Retype the listing below, keeping every line the same.

**** DATA SEGMENT

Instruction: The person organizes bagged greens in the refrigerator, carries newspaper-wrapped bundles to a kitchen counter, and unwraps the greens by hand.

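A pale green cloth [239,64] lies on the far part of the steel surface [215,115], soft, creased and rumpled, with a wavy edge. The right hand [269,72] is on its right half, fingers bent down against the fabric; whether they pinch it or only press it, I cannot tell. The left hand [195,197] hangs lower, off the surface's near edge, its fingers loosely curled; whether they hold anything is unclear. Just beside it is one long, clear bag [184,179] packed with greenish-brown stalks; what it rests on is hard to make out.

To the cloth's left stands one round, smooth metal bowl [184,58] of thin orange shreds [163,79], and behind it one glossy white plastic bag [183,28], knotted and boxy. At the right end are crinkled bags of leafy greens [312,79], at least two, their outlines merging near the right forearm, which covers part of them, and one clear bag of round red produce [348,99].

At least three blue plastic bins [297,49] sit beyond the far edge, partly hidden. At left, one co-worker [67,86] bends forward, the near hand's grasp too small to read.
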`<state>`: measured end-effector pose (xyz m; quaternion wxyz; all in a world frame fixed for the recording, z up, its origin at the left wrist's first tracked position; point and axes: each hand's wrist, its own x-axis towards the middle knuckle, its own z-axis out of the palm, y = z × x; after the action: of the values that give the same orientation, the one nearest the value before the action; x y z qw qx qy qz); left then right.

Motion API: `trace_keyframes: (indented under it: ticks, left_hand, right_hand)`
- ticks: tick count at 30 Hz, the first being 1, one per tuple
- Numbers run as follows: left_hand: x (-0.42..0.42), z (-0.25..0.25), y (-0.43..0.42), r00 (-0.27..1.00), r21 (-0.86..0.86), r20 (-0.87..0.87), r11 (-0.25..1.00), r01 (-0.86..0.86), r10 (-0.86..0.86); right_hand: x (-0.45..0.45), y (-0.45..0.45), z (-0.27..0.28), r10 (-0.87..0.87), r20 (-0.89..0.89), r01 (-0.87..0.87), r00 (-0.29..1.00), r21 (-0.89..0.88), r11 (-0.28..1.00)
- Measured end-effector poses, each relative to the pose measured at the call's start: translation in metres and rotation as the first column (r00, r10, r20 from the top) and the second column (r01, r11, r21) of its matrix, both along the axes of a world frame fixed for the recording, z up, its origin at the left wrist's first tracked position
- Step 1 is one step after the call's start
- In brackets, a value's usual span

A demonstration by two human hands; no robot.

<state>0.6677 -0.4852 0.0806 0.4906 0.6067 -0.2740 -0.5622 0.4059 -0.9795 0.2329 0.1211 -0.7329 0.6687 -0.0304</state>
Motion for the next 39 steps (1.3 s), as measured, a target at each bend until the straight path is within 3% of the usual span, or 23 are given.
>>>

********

TASK OUTPUT:
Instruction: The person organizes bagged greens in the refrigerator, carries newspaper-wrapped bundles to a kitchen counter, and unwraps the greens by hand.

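A pale green cloth [239,64] lies on the far part of the steel surface [215,115], soft, creased and rumpled, with a wavy edge. The right hand [269,72] is on its right half, fingers bent down against the fabric; whether they pinch it or only press it, I cannot tell. The left hand [195,197] hangs lower, off the surface's near edge, its fingers loosely curled; whether they hold anything is unclear. Just beside it is one long, clear bag [184,179] packed with greenish-brown stalks; what it rests on is hard to make out.

To the cloth's left stands one round, smooth metal bowl [184,58] of thin orange shreds [163,79], and behind it one glossy white plastic bag [183,28], knotted and boxy. At the right end are crinkled bags of leafy greens [312,79], at least two, their outlines merging near the right forearm, which covers part of them, and one clear bag of round red produce [348,99].

At least three blue plastic bins [297,49] sit beyond the far edge, partly hidden. At left, one co-worker [67,86] bends forward, the near hand's grasp too small to read.
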`<state>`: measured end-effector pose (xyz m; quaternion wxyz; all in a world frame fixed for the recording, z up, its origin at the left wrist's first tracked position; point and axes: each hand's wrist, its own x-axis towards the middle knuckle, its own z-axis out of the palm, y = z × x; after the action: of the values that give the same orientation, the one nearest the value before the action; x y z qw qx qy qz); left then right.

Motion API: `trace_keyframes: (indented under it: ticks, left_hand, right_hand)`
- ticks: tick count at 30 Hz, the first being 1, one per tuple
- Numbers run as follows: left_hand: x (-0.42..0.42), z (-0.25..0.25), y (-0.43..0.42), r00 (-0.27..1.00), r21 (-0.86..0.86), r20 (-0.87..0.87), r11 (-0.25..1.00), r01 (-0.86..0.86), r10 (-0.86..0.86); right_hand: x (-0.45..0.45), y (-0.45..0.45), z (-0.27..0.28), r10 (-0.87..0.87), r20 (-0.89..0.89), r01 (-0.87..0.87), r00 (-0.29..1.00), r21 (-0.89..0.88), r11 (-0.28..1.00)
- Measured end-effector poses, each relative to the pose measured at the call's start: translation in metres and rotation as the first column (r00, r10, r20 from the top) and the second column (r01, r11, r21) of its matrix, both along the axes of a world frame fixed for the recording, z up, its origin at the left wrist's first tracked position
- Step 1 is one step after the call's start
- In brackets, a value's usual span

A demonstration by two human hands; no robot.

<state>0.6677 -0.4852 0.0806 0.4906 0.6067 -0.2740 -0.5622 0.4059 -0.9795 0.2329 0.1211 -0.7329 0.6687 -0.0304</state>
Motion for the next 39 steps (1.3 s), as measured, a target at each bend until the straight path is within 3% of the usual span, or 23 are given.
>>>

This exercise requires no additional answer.